_PROBLEM REQUIREMENTS_.
Where does the string "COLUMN" appear in the material? Copy each line that holds it.

● ● ● ● ●

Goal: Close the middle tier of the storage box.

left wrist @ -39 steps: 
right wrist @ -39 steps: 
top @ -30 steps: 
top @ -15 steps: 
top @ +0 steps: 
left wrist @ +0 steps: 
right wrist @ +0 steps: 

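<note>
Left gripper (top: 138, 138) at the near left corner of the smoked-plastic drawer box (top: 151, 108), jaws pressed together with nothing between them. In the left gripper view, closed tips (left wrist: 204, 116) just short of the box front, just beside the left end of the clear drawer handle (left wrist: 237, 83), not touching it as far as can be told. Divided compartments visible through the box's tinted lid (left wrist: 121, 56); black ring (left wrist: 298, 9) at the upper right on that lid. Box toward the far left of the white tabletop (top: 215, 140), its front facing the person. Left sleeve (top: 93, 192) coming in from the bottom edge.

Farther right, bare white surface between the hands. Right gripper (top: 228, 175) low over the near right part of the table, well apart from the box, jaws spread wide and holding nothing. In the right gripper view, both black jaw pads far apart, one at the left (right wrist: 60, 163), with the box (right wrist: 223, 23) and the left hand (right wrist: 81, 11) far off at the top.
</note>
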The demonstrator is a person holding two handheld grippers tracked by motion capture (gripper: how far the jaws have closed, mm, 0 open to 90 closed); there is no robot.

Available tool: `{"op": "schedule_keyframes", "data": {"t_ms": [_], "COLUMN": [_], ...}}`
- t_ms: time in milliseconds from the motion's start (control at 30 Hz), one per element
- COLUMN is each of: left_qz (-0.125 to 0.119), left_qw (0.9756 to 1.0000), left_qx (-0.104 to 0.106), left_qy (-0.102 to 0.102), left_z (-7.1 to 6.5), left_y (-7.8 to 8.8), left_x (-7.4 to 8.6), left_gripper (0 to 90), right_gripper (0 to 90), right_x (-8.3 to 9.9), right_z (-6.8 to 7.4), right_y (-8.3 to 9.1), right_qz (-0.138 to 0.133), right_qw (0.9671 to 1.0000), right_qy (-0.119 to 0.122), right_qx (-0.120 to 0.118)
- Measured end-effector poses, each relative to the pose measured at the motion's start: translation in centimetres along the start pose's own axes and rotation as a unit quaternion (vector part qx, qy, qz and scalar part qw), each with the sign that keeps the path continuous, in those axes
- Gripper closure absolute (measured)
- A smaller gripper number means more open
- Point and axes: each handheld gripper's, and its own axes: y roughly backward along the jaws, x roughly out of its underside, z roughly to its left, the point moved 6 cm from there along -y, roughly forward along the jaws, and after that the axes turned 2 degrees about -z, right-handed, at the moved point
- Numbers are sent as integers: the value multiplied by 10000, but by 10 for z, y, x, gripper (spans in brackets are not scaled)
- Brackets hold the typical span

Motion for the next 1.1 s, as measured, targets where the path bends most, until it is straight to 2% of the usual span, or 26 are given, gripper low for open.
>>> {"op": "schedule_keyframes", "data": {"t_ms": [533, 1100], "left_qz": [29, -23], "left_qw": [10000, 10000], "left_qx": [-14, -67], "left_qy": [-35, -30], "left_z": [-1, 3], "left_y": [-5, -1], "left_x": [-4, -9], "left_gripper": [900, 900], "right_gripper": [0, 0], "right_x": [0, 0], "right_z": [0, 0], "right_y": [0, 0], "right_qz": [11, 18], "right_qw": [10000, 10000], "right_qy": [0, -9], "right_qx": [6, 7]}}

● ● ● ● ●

_ANSWER FOR THE TASK_.
Available tool: `{"op": "schedule_keyframes", "data": {"t_ms": [_], "COLUMN": [_], ...}}`
- COLUMN is each of: left_qz (-0.125 to 0.119), left_qw (0.9756 to 1.0000), left_qx (-0.104 to 0.106), left_qy (-0.102 to 0.102), left_z (-7.1 to 6.5), left_y (-7.8 to 8.8), left_x (-7.4 to 8.6), left_gripper (0 to 90), right_gripper (0 to 90), right_x (-8.3 to 9.9), right_z (-6.8 to 7.4), right_y (-8.3 to 9.1), right_qz (-0.138 to 0.133), right_qw (0.9671 to 1.0000), right_qy (-0.119 to 0.122), right_qx (-0.120 to 0.118)

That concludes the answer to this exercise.